La mobilisation des “gilets jaunes” a souvent été comparée à la montée de mouvements populistes en Occident, de l’Italie au Royaume-Uni en passant par les États-Unis. Mais ce type de contestation, populaire et apolitique, reste un ovni dans le monde contemporain, observe le New York Times.

 

Trop peu, trop tard. Telle a été la réaction des “gilets jaunes” après l’annonce surprise du gouvernement indiquant qu’il renonçait à augmenter les taxes sur le carburant. Après les violentes manifestations qui ont secoué la France ces dernières semaines, les “gilets jaunes” veulent plus, et le plus tôt possible : moins d’impôts, des salaires plus élevés, ne plus vivre dans l’angoisse des fins de mois compliquées. Et globalement une vie meilleure.

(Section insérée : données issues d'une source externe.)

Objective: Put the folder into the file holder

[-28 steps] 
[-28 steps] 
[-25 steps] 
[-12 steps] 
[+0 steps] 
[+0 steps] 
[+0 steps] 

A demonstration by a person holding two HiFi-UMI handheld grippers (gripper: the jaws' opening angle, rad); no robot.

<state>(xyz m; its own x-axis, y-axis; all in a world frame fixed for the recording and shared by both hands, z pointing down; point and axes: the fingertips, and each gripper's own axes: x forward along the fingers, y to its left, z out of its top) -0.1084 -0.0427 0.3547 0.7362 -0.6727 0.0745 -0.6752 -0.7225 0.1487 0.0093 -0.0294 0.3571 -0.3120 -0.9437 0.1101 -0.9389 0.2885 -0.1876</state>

Ces revendications pour un changement plus radical, l’incapacité du gouvernement à y répondre et l’existence d’un profond ressentiment à l’égard des grandes métropoles riches et modernes constituent une sorte de fil rouge reliant la montée des populismes en Occident – du Royaume-Uni à l’Italie en passant par les États-Unis, et dans une moindre mesure les pays d’Europe centrale.

Au-delà des revendications, les partisans de ces mouvements se rejoignent en effet dans le rejet des partis, syndicats et institutions existants qui leur semblent incapables à la fois d’entendre leurs doléances et de leur offrir une protection contre l’insécurité économique.